Vectrix Electric Scooter in Dire Straits
Wednesday, July 29, 2009
Vectrix was one of the most well known firms in the burgeoning electric two-wheeled realm, with interest in alternative energy and low-carbon transportation never more en vogue and celebrities like Jay Leno and Leonardo DiCaprio both paying customers. Yet now the Rhode Island-based electric scooter
start-up is on the verge of bankruptcy, having cut 60 jobs
and teetering on total collapse as it scrambles for a possible buyout.
The 2009 Vx-1 Vectrix scooter is an electric-powered scooter that won't see the sales floor unless the cash-strapped firm gets some serious financial help.

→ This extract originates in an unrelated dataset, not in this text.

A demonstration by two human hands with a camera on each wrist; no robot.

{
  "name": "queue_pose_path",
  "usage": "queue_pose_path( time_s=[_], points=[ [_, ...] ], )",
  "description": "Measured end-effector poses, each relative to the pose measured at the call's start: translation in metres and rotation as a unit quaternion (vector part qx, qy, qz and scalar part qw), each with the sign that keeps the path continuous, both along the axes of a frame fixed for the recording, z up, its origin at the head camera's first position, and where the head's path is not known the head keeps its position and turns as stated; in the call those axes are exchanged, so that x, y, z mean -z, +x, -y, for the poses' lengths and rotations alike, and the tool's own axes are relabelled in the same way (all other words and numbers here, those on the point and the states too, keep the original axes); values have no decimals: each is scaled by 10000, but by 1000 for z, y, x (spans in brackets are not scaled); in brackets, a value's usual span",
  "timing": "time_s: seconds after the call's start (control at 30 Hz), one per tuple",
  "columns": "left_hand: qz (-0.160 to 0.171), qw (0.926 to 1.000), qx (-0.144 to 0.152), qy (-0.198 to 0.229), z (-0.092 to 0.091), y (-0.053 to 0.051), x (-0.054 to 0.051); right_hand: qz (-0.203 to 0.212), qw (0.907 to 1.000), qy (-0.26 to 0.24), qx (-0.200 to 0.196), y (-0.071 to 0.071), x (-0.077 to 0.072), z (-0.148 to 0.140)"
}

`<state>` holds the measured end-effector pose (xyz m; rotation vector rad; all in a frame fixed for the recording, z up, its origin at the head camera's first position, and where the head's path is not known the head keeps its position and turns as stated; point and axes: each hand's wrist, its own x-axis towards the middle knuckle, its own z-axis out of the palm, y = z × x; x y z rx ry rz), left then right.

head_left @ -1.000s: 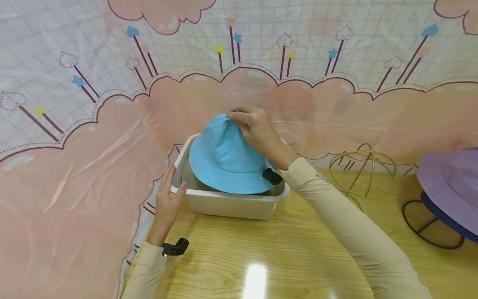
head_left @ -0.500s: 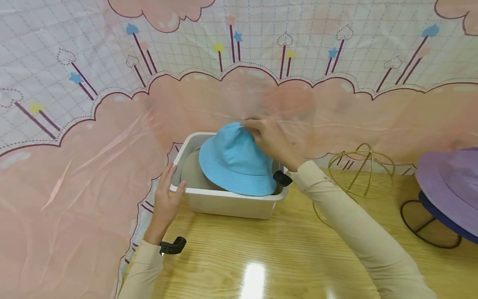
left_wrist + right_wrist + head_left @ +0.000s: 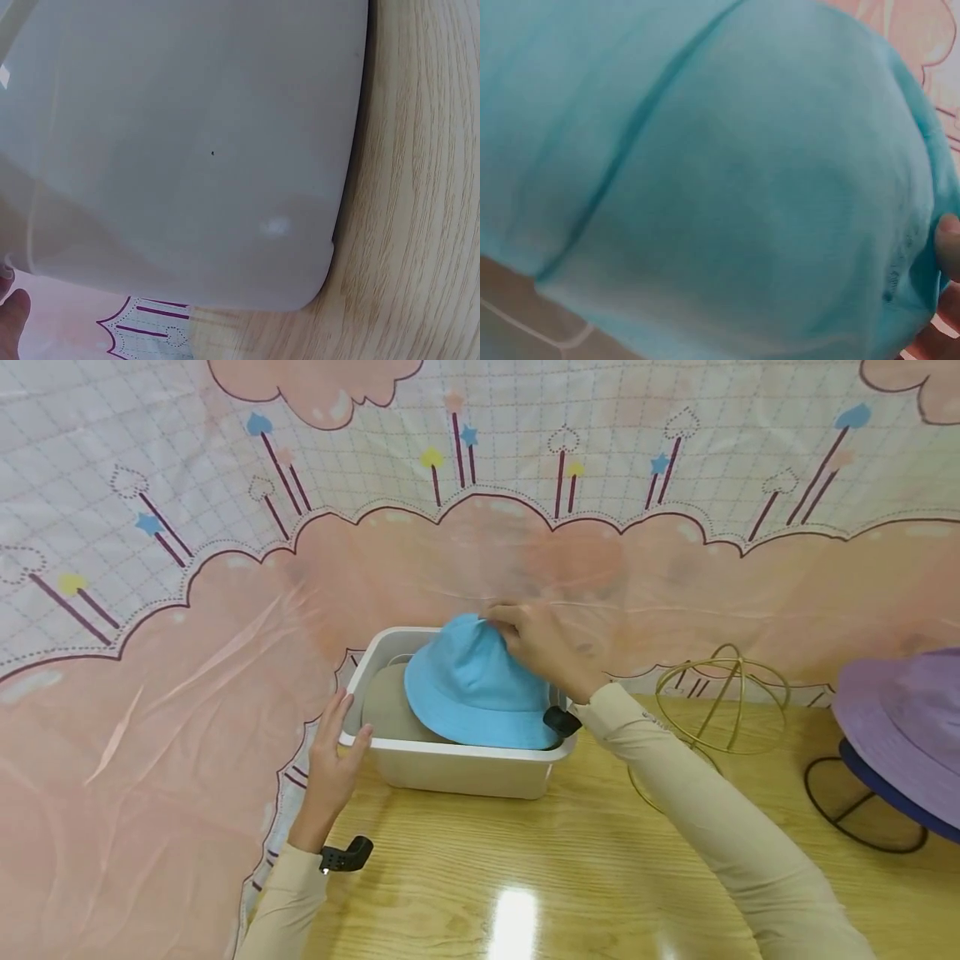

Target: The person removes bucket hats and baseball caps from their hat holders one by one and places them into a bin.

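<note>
White, the bin (image 3: 457, 775) held the hat (image 3: 476, 689) the right hand (image 3: 542, 642) pinched. The left hand (image 3: 334, 767) (straight-fingered) touched the rim (image 3: 405, 745).

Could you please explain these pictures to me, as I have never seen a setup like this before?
There is no machine here: a person works with two bare hands. The large picture comes from a camera on the head, looking forward and down. The other two come from wrist cameras: the left one sees mostly the side of a white bin, the right one a light blue hat close up.

The right hand pinches the hat's top at the bin's mouth; the left hand touches the bin's edge. Inside is something beige, perhaps another hat. The bin stands on a wooden table, with a gold wire stand and a purple hat towards the right.
</note>
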<state>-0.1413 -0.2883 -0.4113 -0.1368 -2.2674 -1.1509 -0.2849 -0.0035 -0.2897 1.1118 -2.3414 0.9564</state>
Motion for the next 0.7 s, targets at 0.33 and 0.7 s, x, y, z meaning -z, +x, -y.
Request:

So what spelled the end of Vectrix?
Portland Examiner columnist David Herron, answers the Vectrix question in his three-part column - Why Vectrix is Teetering on Bankruptcy
. Herrin outlines three key decisions that cost money and precipitated the company’s decline: Unsuccessfully developing a lithium-ion battery (lithium-ion being the de facto battery for the current electric motorcycle world, while Vectrix sourced Nickel Metal Hydride batteries), replacing executive management at CEO and CFO, and expanding its American dealer network instead of focusing on the European market.
The Vectrix collapse begs a number of questions for the electric motorcycle development:
Will other electric start-ups suffer a similar fate? (Brammo and Zero Motorcycles are already in production or ramping up for it. Others like Mission Motors are still getting a production-worthy prototype out the door.)
Has the Vectrix failure sapped consumer confidence in purchasing from a start-up company rather than waiting for an established OEM to develop its own electric model distributed through familiar dealerships? (Honda is on the record promising a production electric motorcycle, and rumors speculate Yamaha may beat Big Red to the punch. There are also reports that BMW, still stinging from its C1 scooter flop, is developing an electric-powered scooter…)
The only certain lesson gained from Vectrix’s troubles, is that survival in the new green economy, like every other industry, will requires the bottom-line “green” of cold hard cash.